Overall, an improved control device for generating training data for training a machine learning algorithm is thus specified. In particular, a control device is specified with which the generation of additional training data can be significantly simplified and additional training data can be generated in a simple manner and with comparatively low resource consumption, e.g., low storage and/or computing capacities. For example, if the first training data are time points from time series, the effort associated with generating additional training data can be significantly simplified so that the control device can in particular even be a control device with limited computer resources.

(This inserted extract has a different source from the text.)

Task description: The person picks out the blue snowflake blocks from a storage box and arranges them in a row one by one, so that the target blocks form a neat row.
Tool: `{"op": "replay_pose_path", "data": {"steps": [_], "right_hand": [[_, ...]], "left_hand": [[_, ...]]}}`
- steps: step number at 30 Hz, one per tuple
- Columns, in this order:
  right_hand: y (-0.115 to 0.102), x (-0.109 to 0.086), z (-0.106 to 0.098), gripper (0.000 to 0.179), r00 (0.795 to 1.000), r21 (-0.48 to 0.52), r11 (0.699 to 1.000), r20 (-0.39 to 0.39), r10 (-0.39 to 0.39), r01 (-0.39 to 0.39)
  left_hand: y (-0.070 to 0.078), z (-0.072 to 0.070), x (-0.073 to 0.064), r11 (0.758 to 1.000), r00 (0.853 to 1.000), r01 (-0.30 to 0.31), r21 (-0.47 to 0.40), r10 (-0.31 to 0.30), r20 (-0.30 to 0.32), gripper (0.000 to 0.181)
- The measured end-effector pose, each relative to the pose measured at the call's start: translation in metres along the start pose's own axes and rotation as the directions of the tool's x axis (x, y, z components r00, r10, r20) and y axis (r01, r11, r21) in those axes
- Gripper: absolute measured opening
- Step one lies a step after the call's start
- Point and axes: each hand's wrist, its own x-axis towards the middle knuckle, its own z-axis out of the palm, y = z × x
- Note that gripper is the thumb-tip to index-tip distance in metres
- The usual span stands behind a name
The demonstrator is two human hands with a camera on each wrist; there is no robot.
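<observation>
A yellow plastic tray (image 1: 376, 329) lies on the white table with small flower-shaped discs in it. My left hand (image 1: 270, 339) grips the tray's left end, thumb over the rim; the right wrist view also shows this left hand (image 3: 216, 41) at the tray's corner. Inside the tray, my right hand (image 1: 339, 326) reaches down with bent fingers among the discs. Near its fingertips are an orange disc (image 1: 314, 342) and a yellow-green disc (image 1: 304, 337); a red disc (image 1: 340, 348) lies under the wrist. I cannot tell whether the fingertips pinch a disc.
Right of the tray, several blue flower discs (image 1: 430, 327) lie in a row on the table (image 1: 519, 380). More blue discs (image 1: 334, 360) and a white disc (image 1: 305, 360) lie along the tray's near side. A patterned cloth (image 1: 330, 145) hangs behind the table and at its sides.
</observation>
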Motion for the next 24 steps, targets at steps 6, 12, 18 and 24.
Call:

In one embodiment, the approximation unit is designed to determine, for each data point from the first training data, the nearest neighbors within the data points of the first training data in order to approximate the manifold in which the at least one part of the data points of the first training data is located, wherein the determination unit is designed to respectively determine, for each data point from the first training data, the structure of the at least one part of the data points of the first training data in the manifold based on the data point and the nearest neighbors of the respective data point. The approximation of the manifold or the generation of the additional training data can thus take place in a simple manner based on the respective nearest neighbors and especially a neighborhood graph, i.e., with comparatively low computer resources.
The structure of the at least one part of the data points of the first training data in the manifold can in this case again be determined, for example, based on a main component analysis, i.e., the determination unit can be designed accordingly.
The approximation unit can furthermore be designed to respectively determine, for each data point from the first training data, the nearest neighbors based on the Euclidean norm. The nearest neighbors may thus also be respectively determined in a simple manner and with low consumption of computer resources.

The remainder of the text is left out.